*INFORMATION PROVIDED*.
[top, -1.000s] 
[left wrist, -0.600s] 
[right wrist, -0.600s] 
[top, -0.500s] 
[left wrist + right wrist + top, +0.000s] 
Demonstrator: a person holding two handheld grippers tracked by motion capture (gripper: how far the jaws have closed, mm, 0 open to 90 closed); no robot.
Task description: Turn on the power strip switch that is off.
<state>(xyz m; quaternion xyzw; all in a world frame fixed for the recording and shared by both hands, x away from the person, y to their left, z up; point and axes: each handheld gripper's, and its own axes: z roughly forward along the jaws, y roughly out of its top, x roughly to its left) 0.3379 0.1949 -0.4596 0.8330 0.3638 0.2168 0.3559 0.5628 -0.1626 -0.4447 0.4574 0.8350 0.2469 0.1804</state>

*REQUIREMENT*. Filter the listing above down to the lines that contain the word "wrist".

*RESULT OF THE TASK*.
[left wrist, -0.600s] 
[right wrist, -0.600s] 
[left wrist + right wrist + top, +0.000s] 

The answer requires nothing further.